— Task description —
Set the whole listing down again, word for word, with no pictures.

═════ Data section

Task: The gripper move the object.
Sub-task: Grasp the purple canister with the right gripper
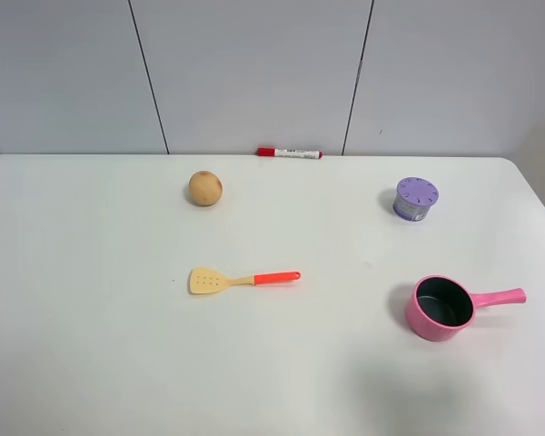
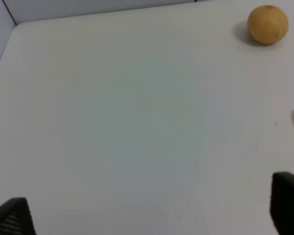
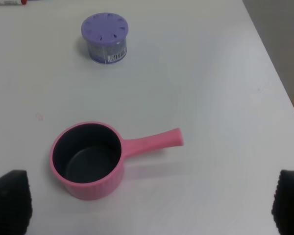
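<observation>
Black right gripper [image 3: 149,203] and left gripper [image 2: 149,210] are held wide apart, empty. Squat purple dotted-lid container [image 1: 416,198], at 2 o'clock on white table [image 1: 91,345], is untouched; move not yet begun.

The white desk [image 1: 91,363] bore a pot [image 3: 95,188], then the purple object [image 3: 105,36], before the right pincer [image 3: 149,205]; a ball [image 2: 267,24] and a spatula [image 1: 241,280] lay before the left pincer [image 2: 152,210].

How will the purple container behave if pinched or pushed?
The purple container sits squat and upright on a flat base, so a push should slide it, not tip it. Its round smooth side could slip in a light pinch. Likely light plastic.
</observation>
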`<state>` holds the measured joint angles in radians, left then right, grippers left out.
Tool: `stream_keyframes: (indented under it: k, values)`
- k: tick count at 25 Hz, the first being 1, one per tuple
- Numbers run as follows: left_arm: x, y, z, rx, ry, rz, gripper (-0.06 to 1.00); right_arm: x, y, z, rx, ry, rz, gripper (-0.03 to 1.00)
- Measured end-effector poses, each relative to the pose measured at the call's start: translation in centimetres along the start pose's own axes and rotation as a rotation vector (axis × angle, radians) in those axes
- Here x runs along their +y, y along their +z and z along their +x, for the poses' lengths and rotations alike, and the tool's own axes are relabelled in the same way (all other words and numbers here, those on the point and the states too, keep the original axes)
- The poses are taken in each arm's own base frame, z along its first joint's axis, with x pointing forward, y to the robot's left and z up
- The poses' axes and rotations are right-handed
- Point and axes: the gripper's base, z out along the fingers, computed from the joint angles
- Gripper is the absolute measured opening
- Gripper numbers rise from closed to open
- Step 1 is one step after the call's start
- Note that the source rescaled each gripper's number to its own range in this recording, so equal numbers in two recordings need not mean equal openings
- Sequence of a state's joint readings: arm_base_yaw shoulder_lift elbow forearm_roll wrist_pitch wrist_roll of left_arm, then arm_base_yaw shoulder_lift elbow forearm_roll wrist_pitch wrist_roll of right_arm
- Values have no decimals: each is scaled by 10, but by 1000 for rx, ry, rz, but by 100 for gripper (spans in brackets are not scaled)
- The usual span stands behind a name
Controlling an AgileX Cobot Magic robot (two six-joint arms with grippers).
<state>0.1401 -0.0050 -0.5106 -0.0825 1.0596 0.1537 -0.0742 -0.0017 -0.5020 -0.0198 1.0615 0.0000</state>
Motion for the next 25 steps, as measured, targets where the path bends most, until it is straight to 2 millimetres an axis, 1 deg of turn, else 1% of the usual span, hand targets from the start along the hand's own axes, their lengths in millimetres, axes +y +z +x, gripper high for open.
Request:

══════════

— Response box —
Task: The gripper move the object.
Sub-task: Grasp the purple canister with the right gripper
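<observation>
Black right gripper [image 3: 149,203] and left gripper [image 2: 149,210] are held wide apart, empty. Squat purple dotted-lid container [image 1: 416,198], at 2 o'clock on white table [image 1: 91,345], is untouched; move not yet begun.

The white desk [image 1: 91,363] bore a pot [image 3: 95,188], then the purple object [image 3: 105,36], before the right pincer [image 3: 149,205]; a ball [image 2: 267,24] and a spatula [image 1: 241,280] lay before the left pincer [image 2: 152,210].

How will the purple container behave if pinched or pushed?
The purple container sits squat and upright on a flat base, so a push should slide it, not tip it. Its round smooth side could slip in a light pinch. Likely light plastic.
</observation>
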`<state>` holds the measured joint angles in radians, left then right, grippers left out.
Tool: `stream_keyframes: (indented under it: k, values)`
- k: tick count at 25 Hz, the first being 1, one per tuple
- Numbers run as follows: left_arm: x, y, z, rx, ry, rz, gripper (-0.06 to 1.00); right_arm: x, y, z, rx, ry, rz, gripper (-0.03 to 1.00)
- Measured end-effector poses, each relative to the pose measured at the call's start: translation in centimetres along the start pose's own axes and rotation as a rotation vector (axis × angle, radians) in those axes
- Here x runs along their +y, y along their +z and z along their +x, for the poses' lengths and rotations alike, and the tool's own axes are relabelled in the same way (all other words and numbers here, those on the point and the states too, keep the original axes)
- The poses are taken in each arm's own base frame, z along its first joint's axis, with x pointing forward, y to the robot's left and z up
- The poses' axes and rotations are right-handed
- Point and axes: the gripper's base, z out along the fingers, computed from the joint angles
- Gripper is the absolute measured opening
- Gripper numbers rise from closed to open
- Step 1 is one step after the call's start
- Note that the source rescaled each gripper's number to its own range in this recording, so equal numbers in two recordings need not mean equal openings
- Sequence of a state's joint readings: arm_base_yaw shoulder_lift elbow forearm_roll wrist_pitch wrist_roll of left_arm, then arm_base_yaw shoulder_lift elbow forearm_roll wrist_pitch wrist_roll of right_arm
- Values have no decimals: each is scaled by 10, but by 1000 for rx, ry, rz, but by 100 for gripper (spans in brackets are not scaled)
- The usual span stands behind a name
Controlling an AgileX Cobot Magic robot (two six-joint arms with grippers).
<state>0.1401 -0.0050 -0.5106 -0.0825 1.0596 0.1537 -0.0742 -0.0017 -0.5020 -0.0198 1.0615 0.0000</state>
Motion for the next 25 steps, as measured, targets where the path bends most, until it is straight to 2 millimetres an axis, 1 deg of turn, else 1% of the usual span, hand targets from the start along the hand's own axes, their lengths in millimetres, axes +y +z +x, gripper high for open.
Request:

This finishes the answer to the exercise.